### What the task requires
Word for word, reproduce all of the entries shown below.

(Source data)
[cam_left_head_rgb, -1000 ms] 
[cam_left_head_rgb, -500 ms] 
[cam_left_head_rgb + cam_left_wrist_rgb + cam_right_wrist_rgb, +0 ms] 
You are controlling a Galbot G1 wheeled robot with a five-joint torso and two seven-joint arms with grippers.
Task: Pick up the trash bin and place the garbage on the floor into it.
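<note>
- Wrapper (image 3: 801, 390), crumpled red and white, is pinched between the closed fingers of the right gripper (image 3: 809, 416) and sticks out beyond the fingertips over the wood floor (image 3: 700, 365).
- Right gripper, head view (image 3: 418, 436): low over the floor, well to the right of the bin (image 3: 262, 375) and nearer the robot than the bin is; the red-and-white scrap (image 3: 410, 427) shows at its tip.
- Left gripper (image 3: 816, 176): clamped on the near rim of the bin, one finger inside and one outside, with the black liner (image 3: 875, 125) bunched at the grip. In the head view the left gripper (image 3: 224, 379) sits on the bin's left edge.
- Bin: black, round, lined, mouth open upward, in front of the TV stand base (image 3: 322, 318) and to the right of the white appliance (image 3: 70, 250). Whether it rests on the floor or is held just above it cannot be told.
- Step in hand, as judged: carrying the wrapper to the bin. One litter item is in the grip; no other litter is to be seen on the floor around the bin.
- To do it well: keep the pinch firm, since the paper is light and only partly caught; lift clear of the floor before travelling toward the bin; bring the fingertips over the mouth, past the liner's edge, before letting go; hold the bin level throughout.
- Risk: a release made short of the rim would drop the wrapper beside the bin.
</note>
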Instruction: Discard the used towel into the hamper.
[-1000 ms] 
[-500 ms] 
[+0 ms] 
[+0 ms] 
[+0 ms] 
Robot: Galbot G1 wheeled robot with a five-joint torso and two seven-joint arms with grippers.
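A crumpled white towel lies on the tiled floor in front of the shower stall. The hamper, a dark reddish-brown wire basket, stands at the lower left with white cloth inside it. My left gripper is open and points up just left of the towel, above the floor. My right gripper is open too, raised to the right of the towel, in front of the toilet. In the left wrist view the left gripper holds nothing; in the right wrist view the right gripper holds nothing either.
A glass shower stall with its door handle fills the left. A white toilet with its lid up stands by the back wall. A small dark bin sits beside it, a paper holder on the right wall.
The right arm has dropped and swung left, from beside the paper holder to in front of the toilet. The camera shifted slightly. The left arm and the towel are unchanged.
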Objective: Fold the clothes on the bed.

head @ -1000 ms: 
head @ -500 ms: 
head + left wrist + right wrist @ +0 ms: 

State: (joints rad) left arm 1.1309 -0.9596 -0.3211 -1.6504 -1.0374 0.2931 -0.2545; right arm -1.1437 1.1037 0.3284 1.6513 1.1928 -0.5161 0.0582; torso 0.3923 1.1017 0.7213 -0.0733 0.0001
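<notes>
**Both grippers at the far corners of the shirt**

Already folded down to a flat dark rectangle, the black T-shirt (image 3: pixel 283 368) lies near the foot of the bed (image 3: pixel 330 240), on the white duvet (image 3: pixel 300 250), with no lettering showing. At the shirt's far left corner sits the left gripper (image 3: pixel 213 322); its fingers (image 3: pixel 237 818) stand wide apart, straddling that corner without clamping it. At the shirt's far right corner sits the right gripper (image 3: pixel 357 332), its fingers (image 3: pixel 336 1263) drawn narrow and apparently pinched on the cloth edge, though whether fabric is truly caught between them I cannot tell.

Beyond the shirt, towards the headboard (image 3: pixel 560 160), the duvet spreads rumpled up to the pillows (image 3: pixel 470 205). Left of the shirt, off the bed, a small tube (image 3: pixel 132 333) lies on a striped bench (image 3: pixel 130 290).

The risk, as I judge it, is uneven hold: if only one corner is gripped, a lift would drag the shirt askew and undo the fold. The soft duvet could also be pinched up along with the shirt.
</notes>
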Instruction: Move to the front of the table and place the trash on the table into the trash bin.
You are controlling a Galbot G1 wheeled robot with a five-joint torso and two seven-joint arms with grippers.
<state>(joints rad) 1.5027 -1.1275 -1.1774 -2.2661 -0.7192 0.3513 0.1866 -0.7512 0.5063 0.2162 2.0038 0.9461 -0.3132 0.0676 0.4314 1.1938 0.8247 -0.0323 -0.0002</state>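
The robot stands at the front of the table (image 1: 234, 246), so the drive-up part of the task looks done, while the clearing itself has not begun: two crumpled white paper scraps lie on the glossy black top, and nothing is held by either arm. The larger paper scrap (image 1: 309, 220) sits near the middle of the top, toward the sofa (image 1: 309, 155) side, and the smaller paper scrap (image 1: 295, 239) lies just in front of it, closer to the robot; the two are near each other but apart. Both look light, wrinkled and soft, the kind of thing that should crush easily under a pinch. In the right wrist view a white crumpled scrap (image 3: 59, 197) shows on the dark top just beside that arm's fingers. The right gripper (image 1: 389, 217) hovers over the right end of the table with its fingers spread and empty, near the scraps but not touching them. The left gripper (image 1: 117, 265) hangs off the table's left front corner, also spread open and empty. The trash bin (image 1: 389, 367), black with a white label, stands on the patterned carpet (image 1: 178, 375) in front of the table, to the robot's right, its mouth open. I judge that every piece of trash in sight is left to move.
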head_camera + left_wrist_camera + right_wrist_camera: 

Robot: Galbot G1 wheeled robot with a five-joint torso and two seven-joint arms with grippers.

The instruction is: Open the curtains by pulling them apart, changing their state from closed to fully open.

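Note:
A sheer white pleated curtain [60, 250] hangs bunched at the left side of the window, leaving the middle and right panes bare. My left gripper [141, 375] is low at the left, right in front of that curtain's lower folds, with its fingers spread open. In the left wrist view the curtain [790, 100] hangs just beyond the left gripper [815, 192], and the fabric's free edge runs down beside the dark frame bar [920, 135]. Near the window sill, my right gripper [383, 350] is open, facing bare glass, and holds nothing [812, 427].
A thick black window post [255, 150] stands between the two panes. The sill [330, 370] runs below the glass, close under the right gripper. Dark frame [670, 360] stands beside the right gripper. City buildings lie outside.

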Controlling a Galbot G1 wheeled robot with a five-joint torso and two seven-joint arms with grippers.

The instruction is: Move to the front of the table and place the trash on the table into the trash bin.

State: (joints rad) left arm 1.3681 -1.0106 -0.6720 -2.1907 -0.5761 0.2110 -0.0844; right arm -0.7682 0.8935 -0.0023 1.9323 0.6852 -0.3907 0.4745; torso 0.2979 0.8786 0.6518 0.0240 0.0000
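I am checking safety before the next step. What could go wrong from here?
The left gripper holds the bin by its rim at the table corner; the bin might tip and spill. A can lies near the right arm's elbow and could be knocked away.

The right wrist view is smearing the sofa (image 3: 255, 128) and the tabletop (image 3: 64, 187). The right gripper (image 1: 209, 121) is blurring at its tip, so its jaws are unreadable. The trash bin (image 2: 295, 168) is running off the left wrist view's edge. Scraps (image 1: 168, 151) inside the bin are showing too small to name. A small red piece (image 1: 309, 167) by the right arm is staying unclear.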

### Solution
[cam_left_head_rgb, -1000 ms] 
[cam_left_head_rgb, -500 ms] 
[cam_left_head_rgb + cam_left_wrist_rgb + cam_right_wrist_rgb, +0 ms] 
You are controlling a Galbot G1 wheeled robot with a five-joint torso and two seven-joint arms with grippers.
Task: Pick up the trash bin and place the garbage on the floor into it.
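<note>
- Wrapper (image 3: 801, 390), crumpled red and white, is pinched between the closed fingers of the right gripper (image 3: 809, 416) and sticks out beyond the fingertips over the wood floor (image 3: 700, 365).
- Right gripper, head view (image 3: 418, 436): low over the floor, well to the right of the bin (image 3: 262, 375) and nearer the robot than the bin is; the red-and-white scrap (image 3: 410, 427) shows at its tip.
- Left gripper (image 3: 816, 176): clamped on the near rim of the bin, one finger inside and one outside, with the black liner (image 3: 875, 125) bunched at the grip. In the head view the left gripper (image 3: 224, 379) sits on the bin's left edge.
- Bin: black, round, lined, mouth open upward, in front of the TV stand base (image 3: 322, 318) and to the right of the white appliance (image 3: 70, 250). Whether it rests on the floor or is held just above it cannot be told.
- Step in hand, as judged: carrying the wrapper to the bin. One litter item is in the grip; no other litter is to be seen on the floor around the bin.
- To do it well: keep the pinch firm, since the paper is light and only partly caught; lift clear of the floor before travelling toward the bin; bring the fingertips over the mouth, past the liner's edge, before letting go; hold the bin level throughout.
- Risk: a release made short of the rim would drop the wrapper beside the bin.
</note>
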Instruction: Discard the used towel into the hamper.
[-1000 ms] 
[-500 ms] 
[+0 ms] 
[+0 ms] 
[+0 ms] 
Robot: Galbot G1 wheeled robot with a five-joint torso and two seven-joint arms with grippers.
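A crumpled white towel lies on the tiled floor in front of the shower stall. The hamper, a dark reddish-brown wire basket, stands at the lower left with white cloth inside it. My left gripper is open and points up just left of the towel, above the floor. My right gripper is open too, raised to the right of the towel, in front of the toilet. In the left wrist view the left gripper holds nothing; in the right wrist view the right gripper holds nothing either.
A glass shower stall with its door handle fills the left. A white toilet with its lid up stands by the back wall. A small dark bin sits beside it, a paper holder on the right wall.
The right arm has dropped and swung left, from beside the paper holder to in front of the toilet. The camera shifted slightly. The left arm and the towel are unchanged.
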Objective: Fold the clothes on the bed.

head @ -1000 ms: 
head @ -500 ms: 
head + left wrist + right wrist @ +0 ms: 

State: (joints rad) left arm 1.1309 -0.9596 -0.3211 -1.6504 -1.0374 0.2931 -0.2545; right arm -1.1437 1.1037 0.3284 1.6513 1.1928 -0.5161 0.0582; torso 0.3923 1.1017 0.7213 -0.0733 0.0001
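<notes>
**Both grippers at the far corners of the shirt**

Already folded down to a flat dark rectangle, the black T-shirt (image 3: pixel 283 368) lies near the foot of the bed (image 3: pixel 330 240), on the white duvet (image 3: pixel 300 250), with no lettering showing. At the shirt's far left corner sits the left gripper (image 3: pixel 213 322); its fingers (image 3: pixel 237 818) stand wide apart, straddling that corner without clamping it. At the shirt's far right corner sits the right gripper (image 3: pixel 357 332), its fingers (image 3: pixel 336 1263) drawn narrow and apparently pinched on the cloth edge, though whether fabric is truly caught between them I cannot tell.

Beyond the shirt, towards the headboard (image 3: pixel 560 160), the duvet spreads rumpled up to the pillows (image 3: pixel 470 205). Left of the shirt, off the bed, a small tube (image 3: pixel 132 333) lies on a striped bench (image 3: pixel 130 290).

The risk, as I judge it, is uneven hold: if only one corner is gripped, a lift would drag the shirt askew and undo the fold. The soft duvet could also be pinched up along with the shirt.
</notes>
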Instruction: Move to the front of the table and place the trash on the table into the trash bin.
You are controlling a Galbot G1 wheeled robot with a five-joint torso and two seven-joint arms with grippers.
<state>(joints rad) 1.5027 -1.1275 -1.1774 -2.2661 -0.7192 0.3513 0.1866 -0.7512 0.5063 0.2162 2.0038 0.9461 -0.3132 0.0676 0.4314 1.1938 0.8247 -0.0323 -0.0002</state>
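The robot stands at the front of the table (image 1: 234, 246), so the drive-up part of the task looks done, while the clearing itself has not begun: two crumpled white paper scraps lie on the glossy black top, and nothing is held by either arm. The larger paper scrap (image 1: 309, 220) sits near the middle of the top, toward the sofa (image 1: 309, 155) side, and the smaller paper scrap (image 1: 295, 239) lies just in front of it, closer to the robot; the two are near each other but apart. Both look light, wrinkled and soft, the kind of thing that should crush easily under a pinch. In the right wrist view a white crumpled scrap (image 3: 59, 197) shows on the dark top just beside that arm's fingers. The right gripper (image 1: 389, 217) hovers over the right end of the table with its fingers spread and empty, near the scraps but not touching them. The left gripper (image 1: 117, 265) hangs off the table's left front corner, also spread open and empty. The trash bin (image 1: 389, 367), black with a white label, stands on the patterned carpet (image 1: 178, 375) in front of the table, to the robot's right, its mouth open. I judge that every piece of trash in sight is left to move.
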head_camera + left_wrist_camera + right_wrist_camera: 

Robot: Galbot G1 wheeled robot with a five-joint torso and two seven-joint arms with grippers.

The instruction is: Open the curtains by pulling them apart, changing their state from closed to fully open.

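Note:
A sheer white pleated curtain [60, 250] hangs bunched at the left side of the window, leaving the middle and right panes bare. My left gripper [141, 375] is low at the left, right in front of that curtain's lower folds, with its fingers spread open. In the left wrist view the curtain [790, 100] hangs just beyond the left gripper [815, 192], and the fabric's free edge runs down beside the dark frame bar [920, 135]. Near the window sill, my right gripper [383, 350] is open, facing bare glass, and holds nothing [812, 427].
A thick black window post [255, 150] stands between the two panes. The sill [330, 370] runs below the glass, close under the right gripper. Dark frame [670, 360] stands beside the right gripper. City buildings lie outside.
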
Controlling a Galbot G1 wheeled robot with a five-joint torso and two seven-joint arms with grippers.

The instruction is: Move to the front of the table and place the trash on the table into the trash bin.

State: (joints rad) left arm 1.3681 -1.0106 -0.6720 -2.1907 -0.5761 0.2110 -0.0844; right arm -0.7682 0.8935 -0.0023 1.9323 0.6852 -0.3907 0.4745; torso 0.2979 0.8786 0.6518 0.0240 0.0000
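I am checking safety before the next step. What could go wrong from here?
The left gripper holds the bin by its rim at the table corner; the bin might tip and spill. A can lies near the right arm's elbow and could be knocked away.

The right wrist view is smearing the sofa (image 3: 255, 128) and the tabletop (image 3: 64, 187). The right gripper (image 1: 209, 121) is blurring at its tip, so its jaws are unreadable. The trash bin (image 2: 295, 168) is running off the left wrist view's edge. Scraps (image 1: 168, 151) inside the bin are showing too small to name. A small red piece (image 1: 309, 167) by the right arm is staying unclear.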

The exercise requires no further work.